Fears And Embrace

43 5 159
                                    

Yoongi

Yolumu uzundu fakat sikimde değildi. Şoför koltuğunun yanında Jiwoo oturmuştu. Arka üçlü koltukta Jimin sağ köşede, ben sol köşede ve ortamızda Hoseok vardı. Hoseok'un benim tarafımdaki bacağını kendi bacağımın üstüne atmıştım.

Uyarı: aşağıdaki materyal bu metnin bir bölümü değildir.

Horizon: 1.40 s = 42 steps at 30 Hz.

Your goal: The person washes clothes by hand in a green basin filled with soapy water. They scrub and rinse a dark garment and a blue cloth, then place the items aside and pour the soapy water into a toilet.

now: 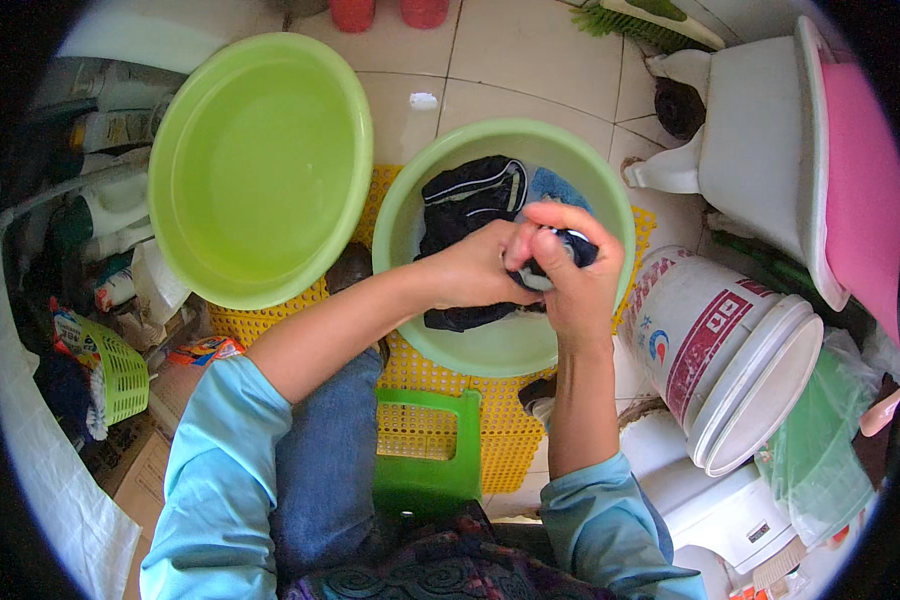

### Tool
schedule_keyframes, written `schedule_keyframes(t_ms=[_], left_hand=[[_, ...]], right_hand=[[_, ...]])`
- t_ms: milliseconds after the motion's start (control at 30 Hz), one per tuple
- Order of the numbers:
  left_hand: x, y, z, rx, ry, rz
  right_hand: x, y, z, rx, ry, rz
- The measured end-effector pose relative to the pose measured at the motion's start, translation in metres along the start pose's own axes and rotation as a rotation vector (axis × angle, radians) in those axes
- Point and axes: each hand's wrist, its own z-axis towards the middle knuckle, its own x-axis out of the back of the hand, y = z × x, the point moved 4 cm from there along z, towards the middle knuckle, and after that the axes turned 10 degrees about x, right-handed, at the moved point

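My left hand [474, 259] and my right hand [586, 281] meet over a light green plastic basin [391, 225], both gripping a bunched dark cloth [529, 279] with pale trim. The fingers hide much of this cloth. Below them in the basin is a black garment [461, 199] with white piping. A blue textured cloth [559, 187] lies beside it, near the basin's far right wall. Pale water [495, 345] shows at the near side of the basin.
At left stands a second green basin [259, 165] with liquid. Yellow perforated mats [510, 435] and a green plastic stool [427, 480] lie below. To the right are a white bucket [712, 345] and a white sink-like fixture [754, 157]. Bottles [112, 202] crowd the left side.
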Motion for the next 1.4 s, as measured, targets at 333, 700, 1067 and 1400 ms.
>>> schedule_keyframes(t_ms=[333,700,1067,1400], left_hand=[[-0.018,0.009,0.0,-0.194,0.233,0.171],[-0.002,-0.022,0.006,-0.027,0.293,-0.026],[0.019,0.013,-0.018,-0.03,-0.137,-1.455],[0.027,0.022,-0.028,-0.096,-0.107,-1.404]], right_hand=[[-0.004,-0.025,0.001,0.058,0.044,0.131],[-0.005,0.003,0.008,-0.076,0.148,0.148],[0.029,0.035,-0.047,-0.149,0.038,-0.211],[0.041,-0.024,-0.055,-0.147,0.183,-0.205]])
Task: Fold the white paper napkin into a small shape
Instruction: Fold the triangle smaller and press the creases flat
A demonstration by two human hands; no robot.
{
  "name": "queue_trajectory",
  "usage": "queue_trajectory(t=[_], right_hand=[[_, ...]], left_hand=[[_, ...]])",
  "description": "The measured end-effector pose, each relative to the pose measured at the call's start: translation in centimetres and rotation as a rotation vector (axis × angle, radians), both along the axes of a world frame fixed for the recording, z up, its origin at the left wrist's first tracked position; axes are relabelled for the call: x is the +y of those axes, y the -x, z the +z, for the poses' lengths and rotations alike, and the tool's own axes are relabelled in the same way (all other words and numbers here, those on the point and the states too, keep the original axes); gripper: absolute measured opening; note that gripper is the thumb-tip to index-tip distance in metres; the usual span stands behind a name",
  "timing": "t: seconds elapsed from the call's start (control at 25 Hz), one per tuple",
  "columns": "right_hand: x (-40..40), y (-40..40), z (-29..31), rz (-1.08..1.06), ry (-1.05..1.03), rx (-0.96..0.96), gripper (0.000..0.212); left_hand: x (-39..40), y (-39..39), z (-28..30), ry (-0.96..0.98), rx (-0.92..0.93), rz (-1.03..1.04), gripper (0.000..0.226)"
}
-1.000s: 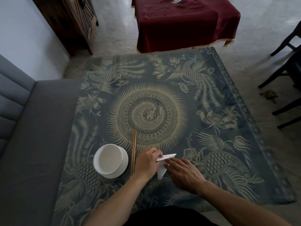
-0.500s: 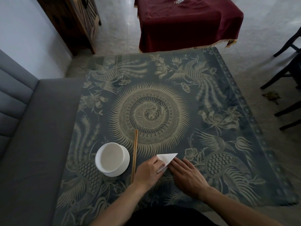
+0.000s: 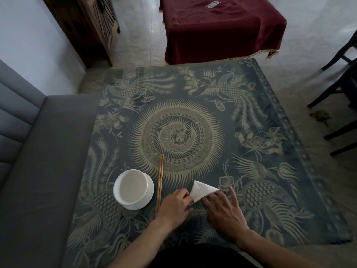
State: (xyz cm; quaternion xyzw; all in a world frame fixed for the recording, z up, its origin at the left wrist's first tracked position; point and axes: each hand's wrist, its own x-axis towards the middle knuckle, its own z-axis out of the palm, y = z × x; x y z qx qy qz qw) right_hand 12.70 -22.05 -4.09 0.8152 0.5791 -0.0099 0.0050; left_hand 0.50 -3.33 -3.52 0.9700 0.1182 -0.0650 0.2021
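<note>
Your table point(image 3: 251, 167) wears a dark blue cloth with pale phoenix and flower patterns, and near its front edge lies the napkin point(image 3: 202, 190), a small white triangle with crisp folded edges, just right of the chopsticks point(image 3: 160, 180) and the white bowl point(image 3: 133, 188). Your left hand point(image 3: 174, 207) is curled with its fingertips pinching the napkin's left corner. Your right hand point(image 3: 224, 211) lies flat with fingers spread and straight, pressing down on the napkin's lower right edge.
</note>
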Motion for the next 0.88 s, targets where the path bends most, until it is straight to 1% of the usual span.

Bunu yaptığımda bana hınzır bir gülücük sunmuştu. 

Şu an bizim evin önünde durduğumuzda Jiwoo ve Hoseok ağızları bir karış açık kalmıştı. Bizim bir malikanede yaşadığımızı düşünmemişlerdi.

Arabadan inerken siyah kartımla hızlz ödeme yapmıştım. Hepimiz inince Jiwoo hemen "Ben yapsaydım keşke enişte!" dedi inkâr edercesine. Yarım sırıtmayla "Sorun değil Jiwona." dedim sakin sesimle. Ve şunu da fark etmiş oldum; herkesle konuşurken sakin ve ya öfkeli çıkan sesim, sadece Hoseok ile konuşurken duyguları barındırıyordu.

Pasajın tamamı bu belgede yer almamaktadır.